The Morgan County Commission has until mid-December to file written arguments about why it considers a local law redirecting online sales tax dollars unconstitutional, according to filings in a lawsuit over the money.
Montgomery County Circuit Judge James Anderson will hear arguments Feb. 12 in the lawsuit led by Hartselle City Superintendent Dee Dee Jones and four others against the commission.
At the crux of the litigation is a local bill Sen. Arthur Orr, R-Decatur, sponsored that redirects thousands of dollars of online sales taxes from commission coffers to Morgan County’s three public school systems and volunteer fire departments. The lawsuit seeks to have the commission comply with the new law.
While the case is ongoing, Anderson has ordered that the county's online sales taxes be held in an interest-bearing account at ServisFirst Bank in Montgomery.
Commission Chairman Ray Long — a defendant in the lawsuit — said the county last week sent $121,523.94 to the Montgomery County Circuit Clerk’s office as directed by the judge.
“We’ll send the money as ordered until this is resolved,” he said, adding that the county stands by its position that the local law is unconstitutional.
The commissioners refused Sept. 24 to pass a resolution allowing the funds to be distributed to schools and volunteer fire departments after an attorney the county hired said the law violated Section 105 of the state constitution, which deals with conflicts between state and local laws.

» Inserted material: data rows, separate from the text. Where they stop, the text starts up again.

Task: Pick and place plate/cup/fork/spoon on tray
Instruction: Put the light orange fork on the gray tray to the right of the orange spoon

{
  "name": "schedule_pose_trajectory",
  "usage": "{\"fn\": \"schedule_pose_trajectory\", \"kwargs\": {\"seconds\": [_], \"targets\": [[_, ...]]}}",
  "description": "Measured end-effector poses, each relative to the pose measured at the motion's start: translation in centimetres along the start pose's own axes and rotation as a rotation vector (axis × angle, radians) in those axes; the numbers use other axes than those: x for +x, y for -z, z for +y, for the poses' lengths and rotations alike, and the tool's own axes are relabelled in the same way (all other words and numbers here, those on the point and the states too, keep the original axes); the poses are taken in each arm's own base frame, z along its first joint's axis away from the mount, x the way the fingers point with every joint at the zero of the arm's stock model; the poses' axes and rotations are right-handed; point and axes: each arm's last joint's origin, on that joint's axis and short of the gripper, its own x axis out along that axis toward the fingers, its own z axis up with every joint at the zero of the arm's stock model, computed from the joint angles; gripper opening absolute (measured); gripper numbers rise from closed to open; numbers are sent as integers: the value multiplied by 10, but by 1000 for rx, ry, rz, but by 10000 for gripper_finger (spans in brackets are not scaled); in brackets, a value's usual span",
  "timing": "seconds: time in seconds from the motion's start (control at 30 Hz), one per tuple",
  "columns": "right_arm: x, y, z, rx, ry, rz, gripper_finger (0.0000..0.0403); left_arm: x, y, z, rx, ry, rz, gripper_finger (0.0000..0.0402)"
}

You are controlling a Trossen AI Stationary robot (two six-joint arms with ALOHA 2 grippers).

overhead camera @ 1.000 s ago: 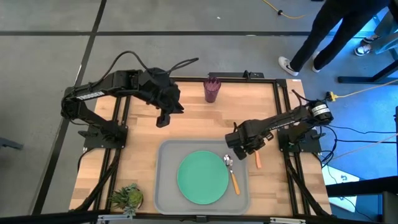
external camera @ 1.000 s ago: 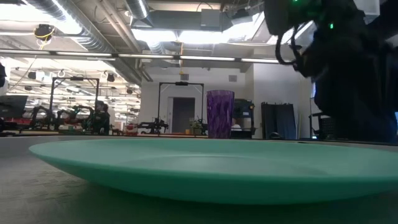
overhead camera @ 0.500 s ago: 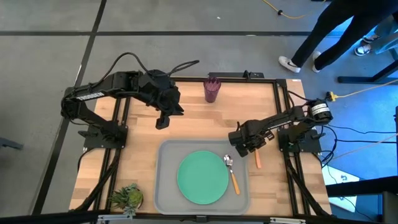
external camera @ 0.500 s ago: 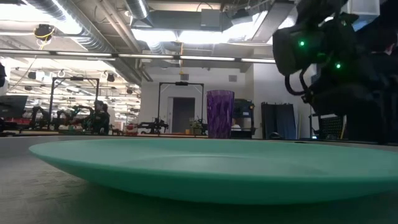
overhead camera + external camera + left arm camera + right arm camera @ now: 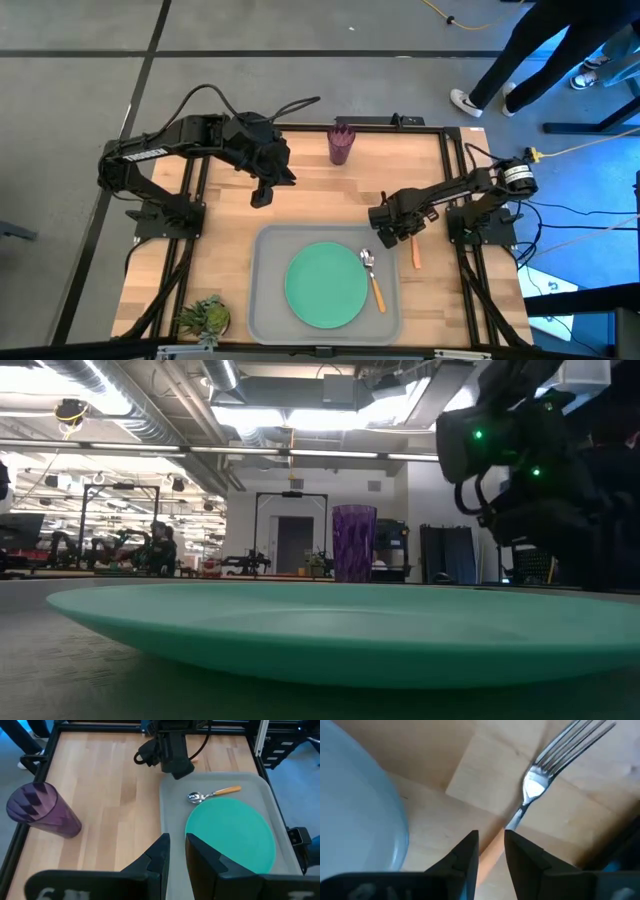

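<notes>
reaching for the fork (image 5: 555,757) looks like the step in hand: the plate (image 5: 326,284) and the spoon (image 5: 372,276) already lie on the tray (image 5: 262,300), while the fork rests on the bare wood just beside the tray's right rim and the cup (image 5: 341,144) stands well beyond the tray's far edge.

the right gripper (image 5: 392,236) hangs over the fork just off the tray's far right corner. its wrist view looks straight down on the fork's neck, with the fingers (image 5: 465,855) parted by a narrow gap, nothing between them, and the handle running in under that gap.

the fork's long axis runs roughly parallel to the tray's right rim, tines toward the tray's far side, orange handle (image 5: 415,256) toward its near side.

next move, as i judge it: lower until the fingers straddle the slim handle crosswise, close, lift, then carry it over the rim to the free strip beside the spoon.

the left gripper (image 5: 260,193) waits above the wood beyond the tray's far left corner, empty, its fingers (image 5: 157,857) standing slightly apart.
</notes>
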Motion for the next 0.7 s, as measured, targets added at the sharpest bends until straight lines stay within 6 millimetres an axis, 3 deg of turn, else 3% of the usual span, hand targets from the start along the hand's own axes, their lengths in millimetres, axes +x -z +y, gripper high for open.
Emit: {"fn": "schedule_pose_trajectory", "kwargs": {"seconds": [0.3,0.7], "targets": [[-10,1,-9,21,-3,-36,99,0,0,0,-1,0,0,53],[22,1,-16,101,-70,49,99,0,0,0,-1,0,1,53]]}}
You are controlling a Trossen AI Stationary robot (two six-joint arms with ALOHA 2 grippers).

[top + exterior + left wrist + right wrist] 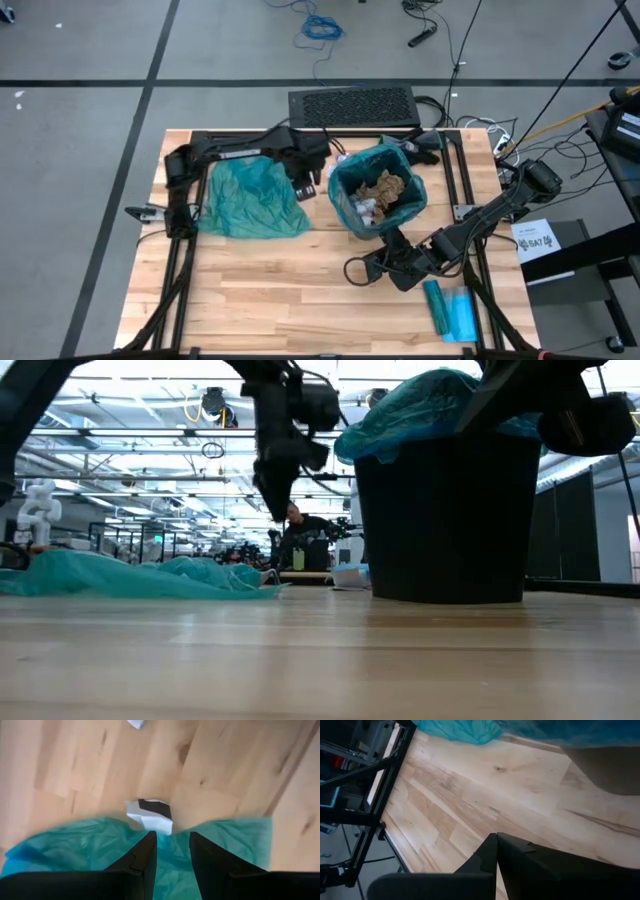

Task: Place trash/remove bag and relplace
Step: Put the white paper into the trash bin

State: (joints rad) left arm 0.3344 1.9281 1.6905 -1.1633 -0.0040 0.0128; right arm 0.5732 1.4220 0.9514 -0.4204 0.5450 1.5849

In addition to Jones, the lawsuit was brought by Hartselle school board member Venita Jones, the Hartselle City Education Association, the Decatur Education Association and the Morgan County Education Association, which the complaint describes as organizations for public school education workers.
Alabama Education Association UniServe Director Wendy Lang said all of the plaintiffs are AEA members “in good standing” and are represented by attorneys the AEA is paying.
Long said the county’s insurance carrier is paying lawyers to represent the county.
Until this month, the commission had used online sales taxes distributed by the state. The distributions began following the Legislature's passage of the 2015 Simplified Sellers Use Tax Remittance Act, which allows online sellers who ship to Alabama to collect sales taxes the state and local governments otherwise would not get.
The local bill allows the commission to keep only 5% of the online sales tax it receives for “administrative purposes.” From the remaining money, the law required the commission beginning this month to send 85% of the funds to the three public school systems, to be distributed proportionally based on enrollment. Another 1.5% of the funds will go to certified volunteer fire departments and 13.5% to Morgan County Schools. The bill’s formula mimics how the county divides sales tax collections from brick-and-mortar stores.